TASK DIRECTIONS – The pictures stay out. Please retype every line below exactly.
+++
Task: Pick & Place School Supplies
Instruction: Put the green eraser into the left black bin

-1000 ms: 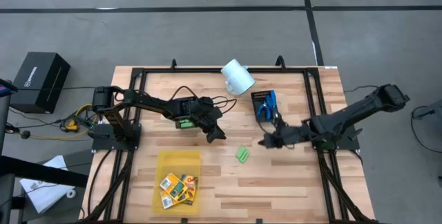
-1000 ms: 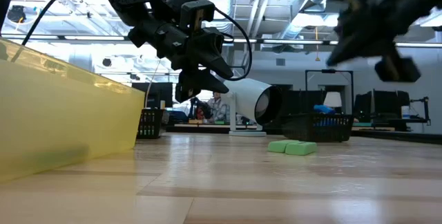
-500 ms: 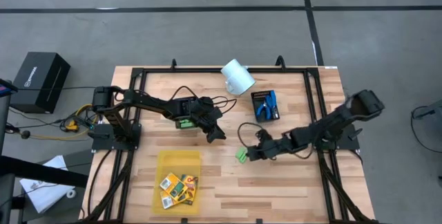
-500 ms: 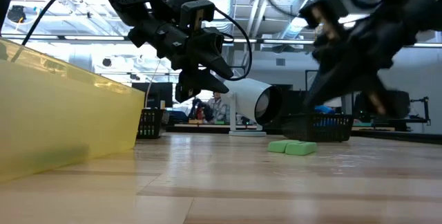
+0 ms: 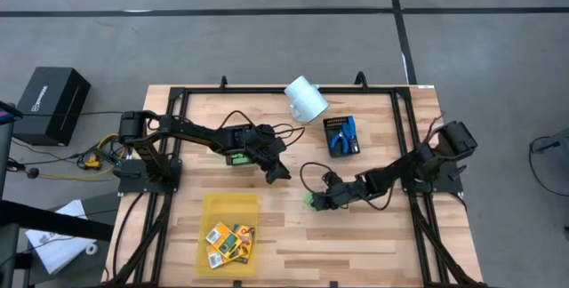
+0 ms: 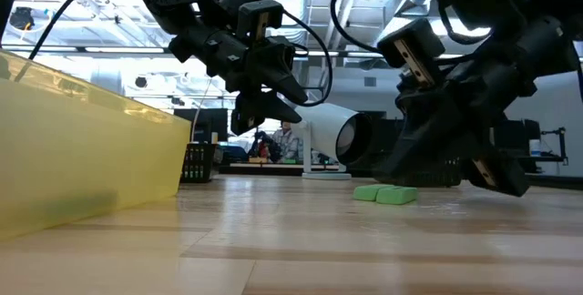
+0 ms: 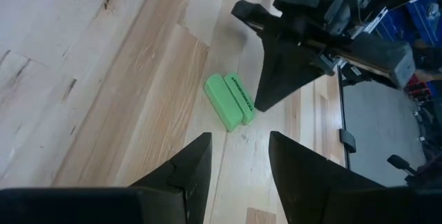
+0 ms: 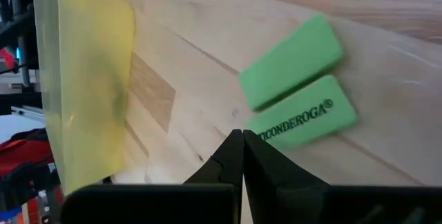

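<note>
Our right end effector [image 8: 242, 156] hovers pinched shut just beside the two green erasers [image 8: 297, 91] mid-bench — we'd spread those fingers first, then straddle one eraser squarely. Left end effector [image 7: 238, 162] waits, parted — holding nothing.

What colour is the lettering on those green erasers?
Dark lettering on light-green erasers; the right wrist view shows it best.
</note>
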Motion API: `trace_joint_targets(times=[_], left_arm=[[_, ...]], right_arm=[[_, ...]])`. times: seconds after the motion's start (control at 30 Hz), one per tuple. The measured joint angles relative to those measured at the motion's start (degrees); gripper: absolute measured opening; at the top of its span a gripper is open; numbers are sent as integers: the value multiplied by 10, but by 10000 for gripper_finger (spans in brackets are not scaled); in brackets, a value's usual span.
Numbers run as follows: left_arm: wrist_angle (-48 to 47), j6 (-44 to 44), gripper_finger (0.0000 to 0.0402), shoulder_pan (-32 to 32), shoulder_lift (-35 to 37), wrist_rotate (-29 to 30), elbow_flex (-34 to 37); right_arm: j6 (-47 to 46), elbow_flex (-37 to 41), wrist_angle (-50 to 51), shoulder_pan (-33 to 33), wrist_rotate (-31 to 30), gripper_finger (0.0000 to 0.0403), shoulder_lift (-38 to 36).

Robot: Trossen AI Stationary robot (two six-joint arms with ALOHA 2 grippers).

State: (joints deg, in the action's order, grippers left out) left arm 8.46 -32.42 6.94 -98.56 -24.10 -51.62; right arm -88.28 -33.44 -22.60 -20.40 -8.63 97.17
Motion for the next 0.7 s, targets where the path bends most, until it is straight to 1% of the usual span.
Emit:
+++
RESPONSE BOX –
Task: Pick & Place School Supplies
Instruction: Put the green eraser into the left black bin

-1000 ms: 
-1000 ms: 
-500 ms: 
-500 ms: 
+0 ms: 
+0 ms: 
+0 ms: 
+0 ms: 

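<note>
Our right end effector [image 8: 242, 156] hovers pinched shut just beside the two green erasers [image 8: 297, 91] mid-bench — we'd spread those fingers first, then straddle one eraser squarely. Left end effector [image 7: 238, 162] waits, parted — holding nothing.

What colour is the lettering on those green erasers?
Dark lettering on light-green erasers; the right wrist view shows it best.
</note>
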Motion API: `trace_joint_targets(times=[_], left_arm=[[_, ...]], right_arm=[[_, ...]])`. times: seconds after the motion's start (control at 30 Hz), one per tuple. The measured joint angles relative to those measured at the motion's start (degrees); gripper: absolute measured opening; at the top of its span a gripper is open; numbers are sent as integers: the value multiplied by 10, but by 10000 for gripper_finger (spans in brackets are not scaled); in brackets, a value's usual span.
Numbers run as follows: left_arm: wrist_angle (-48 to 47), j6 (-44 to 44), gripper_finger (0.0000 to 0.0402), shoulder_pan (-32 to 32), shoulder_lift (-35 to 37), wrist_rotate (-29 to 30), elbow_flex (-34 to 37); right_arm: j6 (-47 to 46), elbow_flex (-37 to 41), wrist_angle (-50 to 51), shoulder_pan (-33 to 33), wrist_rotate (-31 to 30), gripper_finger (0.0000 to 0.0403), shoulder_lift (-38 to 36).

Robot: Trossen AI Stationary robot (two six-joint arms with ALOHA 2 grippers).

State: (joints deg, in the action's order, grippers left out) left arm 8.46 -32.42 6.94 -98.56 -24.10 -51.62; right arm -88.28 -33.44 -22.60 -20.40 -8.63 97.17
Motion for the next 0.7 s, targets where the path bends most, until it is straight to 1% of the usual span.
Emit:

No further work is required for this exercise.